EXERCISE DIRECTIONS:
Your reply must contain the full listing below, reproduced exactly, but no pictures.

INFORMATION PROVIDED:
=== Begin Enclosure ===
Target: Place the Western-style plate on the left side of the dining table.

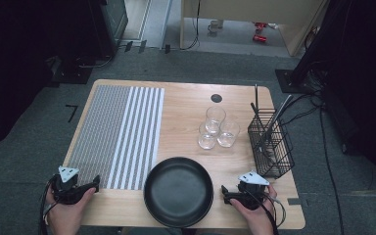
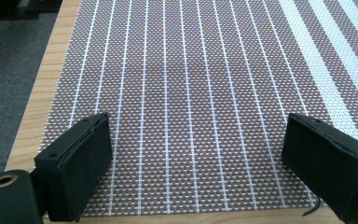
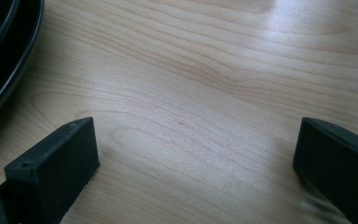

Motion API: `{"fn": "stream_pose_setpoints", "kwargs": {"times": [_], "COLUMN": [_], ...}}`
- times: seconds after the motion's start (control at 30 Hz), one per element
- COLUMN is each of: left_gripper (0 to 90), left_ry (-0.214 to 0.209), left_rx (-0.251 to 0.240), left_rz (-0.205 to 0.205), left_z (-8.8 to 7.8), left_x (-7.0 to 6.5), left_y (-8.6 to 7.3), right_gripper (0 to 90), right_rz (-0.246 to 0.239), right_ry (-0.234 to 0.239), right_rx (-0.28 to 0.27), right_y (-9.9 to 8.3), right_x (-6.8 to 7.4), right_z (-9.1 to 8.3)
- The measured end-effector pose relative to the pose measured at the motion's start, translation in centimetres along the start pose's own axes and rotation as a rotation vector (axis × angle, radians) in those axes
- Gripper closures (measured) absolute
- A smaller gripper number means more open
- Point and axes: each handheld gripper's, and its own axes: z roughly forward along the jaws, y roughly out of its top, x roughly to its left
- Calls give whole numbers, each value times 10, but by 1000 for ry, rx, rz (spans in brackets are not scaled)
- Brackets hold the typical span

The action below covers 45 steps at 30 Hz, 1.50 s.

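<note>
1. Two claws rest at the near edge of the worktop (image 1: 186,100), both spread wide with nothing between the jaws: the left claw (image 1: 97,183) sits over the near left corner of the striped placemat (image 1: 122,132), and the right claw (image 1: 223,192) sits on bare wood just right of the black plate (image 1: 178,191).
2. Seen from the right gripper view, the plate's dark rim (image 3: 9,56) curves past the left jaw, close but apart from it.
3. My reading is that the step in hand is the first reach. The plate lies nearest both claws, so it is the likely thing to pick up and set on the placemat.
4. To do it well, bring the right claw low and level to the rim and close one jaw above and one below the lip. Lift without tilting.
5. The plate is round, matte black, shallow and empty, overhanging the near edge slightly.
6. Farther off, three clear glasses (image 1: 216,128) cluster at centre right. A black wire basket (image 1: 270,142) holding utensils stands at the right.
</note>
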Motion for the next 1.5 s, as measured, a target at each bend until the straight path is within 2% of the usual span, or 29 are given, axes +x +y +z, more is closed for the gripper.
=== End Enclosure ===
WRITTEN ANSWER:
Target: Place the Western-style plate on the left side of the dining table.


Motion API: `{"fn": "stream_pose_setpoints", "kwargs": {"times": [_], "COLUMN": [_], ...}}`
- times: seconds after the motion's start (control at 30 Hz), one per element
- COLUMN is each of: left_gripper (0 to 90), left_ry (-0.214 to 0.209), left_rx (-0.251 to 0.240), left_rz (-0.205 to 0.205), left_z (-8.8 to 7.8), left_x (-7.0 to 6.5), left_y (-8.6 to 7.3), right_gripper (0 to 90), right_rz (-0.246 to 0.239), right_ry (-0.234 to 0.239), right_rx (-0.28 to 0.27), right_y (-9.9 to 8.3), right_x (-6.8 to 7.4), right_z (-9.1 to 8.3)
- The measured end-effector pose relative to the pose measured at the motion's start, translation in centimetres along the start pose's own axes and rotation as a rotation vector (axis × angle, radians) in those axes
- Gripper closures (measured) absolute
- A smaller gripper number means more open
- Point and axes: each handheld gripper's, and its own axes: z roughly forward along the jaws, y roughly out of its top, x roughly to its left
- Calls give whole numbers, each value times 10, but by 1000 for ry, rx, rz (spans in brackets are not scaled)
- Brackets hold the typical span

The action below covers 45 steps at 30 Hz, 1.50 s.

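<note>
1. Two claws rest at the near edge of the worktop (image 1: 186,100), both spread wide with nothing between the jaws: the left claw (image 1: 97,183) sits over the near left corner of the striped placemat (image 1: 122,132), and the right claw (image 1: 223,192) sits on bare wood just right of the black plate (image 1: 178,191).
2. Seen from the right gripper view, the plate's dark rim (image 3: 9,56) curves past the left jaw, close but apart from it.
3. My reading is that the step in hand is the first reach. The plate lies nearest both claws, so it is the likely thing to pick up and set on the placemat.
4. To do it well, bring the right claw low and level to the rim and close one jaw above and one below the lip. Lift without tilting.
5. The plate is round, matte black, shallow and empty, overhanging the near edge slightly.
6. Farther off, three clear glasses (image 1: 216,128) cluster at centre right. A black wire basket (image 1: 270,142) holding utensils stands at the right.
</note>
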Motion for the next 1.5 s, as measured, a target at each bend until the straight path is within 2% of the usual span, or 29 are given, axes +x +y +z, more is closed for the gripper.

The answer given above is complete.